Representative Trish Ladner (R-30/Hot Springs) and Senator Jessica Castleberry (R-35/Rapid City) got off their right-wing radicalism long enough last fall to talk about assessing certain West River grassland as non-cropland to lower the tax burden on their ranch constituents. This morning, House Agriculture and Natural Resources will take up their formal proposal, House Bill 1039.

HB 1039 would extend noncropland status to land seeded to perennial vegetation for at least twenty years and grazed or left unharvested as well as native grassland. But such land must also have an elevation of more than 1,950 feet above sea level, meaning almost anywhere west of the Missouri except for some river valleys and almost nowhere east of the Missouri except for the peaks of the mighty Coteau du Prairie, the Highmore and Gettysburg hills, and Charlie Hoffman’s back forty.

South Dakota elevation map, retrieved from NetState.com 2022.01.20.
South Dakota elevation map, retrieved from NetState.com 2022.01.20.

HB 1039 would thus decouple upland pasture assessments from soil type.

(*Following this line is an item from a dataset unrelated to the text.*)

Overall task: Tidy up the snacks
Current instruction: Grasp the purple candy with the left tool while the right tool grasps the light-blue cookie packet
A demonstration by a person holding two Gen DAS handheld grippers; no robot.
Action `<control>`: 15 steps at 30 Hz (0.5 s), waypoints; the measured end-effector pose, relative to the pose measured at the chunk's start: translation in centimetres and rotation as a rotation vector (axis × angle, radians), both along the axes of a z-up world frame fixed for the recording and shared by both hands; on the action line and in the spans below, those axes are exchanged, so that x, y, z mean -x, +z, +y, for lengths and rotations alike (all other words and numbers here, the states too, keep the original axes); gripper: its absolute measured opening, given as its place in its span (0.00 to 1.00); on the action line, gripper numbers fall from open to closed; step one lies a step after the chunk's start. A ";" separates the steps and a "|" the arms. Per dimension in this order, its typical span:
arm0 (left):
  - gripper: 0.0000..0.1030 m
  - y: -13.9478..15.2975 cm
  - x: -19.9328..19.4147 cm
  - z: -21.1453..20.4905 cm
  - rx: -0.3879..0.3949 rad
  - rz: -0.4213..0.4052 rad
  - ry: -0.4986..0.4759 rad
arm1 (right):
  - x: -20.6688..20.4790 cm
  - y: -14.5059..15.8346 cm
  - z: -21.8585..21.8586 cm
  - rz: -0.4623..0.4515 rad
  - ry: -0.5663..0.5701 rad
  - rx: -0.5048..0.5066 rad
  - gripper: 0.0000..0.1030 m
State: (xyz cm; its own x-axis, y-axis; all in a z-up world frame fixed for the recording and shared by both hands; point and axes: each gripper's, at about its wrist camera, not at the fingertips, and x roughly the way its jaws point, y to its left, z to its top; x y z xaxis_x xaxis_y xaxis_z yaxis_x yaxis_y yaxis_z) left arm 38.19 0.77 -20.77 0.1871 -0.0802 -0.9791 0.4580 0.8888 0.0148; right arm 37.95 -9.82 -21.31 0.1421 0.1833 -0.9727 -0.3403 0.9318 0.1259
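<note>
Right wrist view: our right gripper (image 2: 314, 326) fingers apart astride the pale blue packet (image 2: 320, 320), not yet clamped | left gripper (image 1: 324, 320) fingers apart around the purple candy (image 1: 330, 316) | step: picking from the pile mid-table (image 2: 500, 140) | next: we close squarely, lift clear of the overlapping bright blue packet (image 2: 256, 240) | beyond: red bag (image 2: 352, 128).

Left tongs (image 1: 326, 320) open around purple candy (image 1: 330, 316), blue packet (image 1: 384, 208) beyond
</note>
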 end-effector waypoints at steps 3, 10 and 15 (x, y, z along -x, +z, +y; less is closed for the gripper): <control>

Grass is grass—leave it alone, or let critters eat it, and HB 1039 taxes you less.

But don’t lie about your grassy fields. Misrepresent your high grassland status, and HB 1039 will whack you with four years of back taxes based on the discount you got from the cropland assessment.

17 Comments

  1. Richard Schriever 2022-01-20 07:47

    Should be 10 years back taxes (half the temporal qualification requirement).

  2. jerry 2022-01-20 07:54

    Solution, treaty boundary’s of Fort Laramie. Re Tribes the treaty obligations. Don’t make ol’ Trish and Jessica do anymore than they have too, which is really nothing to begin with.

  3. larry kurtz 2022-01-20 08:09

    The grassland fire danger index will reach the very high category again tomorrow for much of Trish Ladner’s failed red state and if livestock grazing is the key to preventing wildfires why is ranch country still suffering from near daily extreme grassland fire danger indices? Because Republicans are evil.

    Clear the second growth conifers and restore aspen habitat, prescribe burns, begin extensive Pleistocene rewilding using bison and cervids, empower tribes, lease private land for wildlife corridors, turn feral horses from Bureau of Land Management pastures onto other public land to control exotic grasses and buy out the welfare ranchers Tony Dean warned us about.

  4. jerry 2022-01-20 09:14

    I haven’t been around the Cherry Creek on the Cheyenne River Reservation, for many years. When I was there, the grass was burned each year to control the weeds and to promote the good grass. What a place to winter livestock.

  5. Donald Pay 2022-01-20 13:54

    I think they should allow this all over the state. Tall-grass prairie was ripped up during initial settling by whites, and became very rare in South Dakota. Certainly those rare relic prairies ought to qualify for a different kind of assessment, and I would suggest that same assessment for anyone who wants to restore native tall-grass prairie.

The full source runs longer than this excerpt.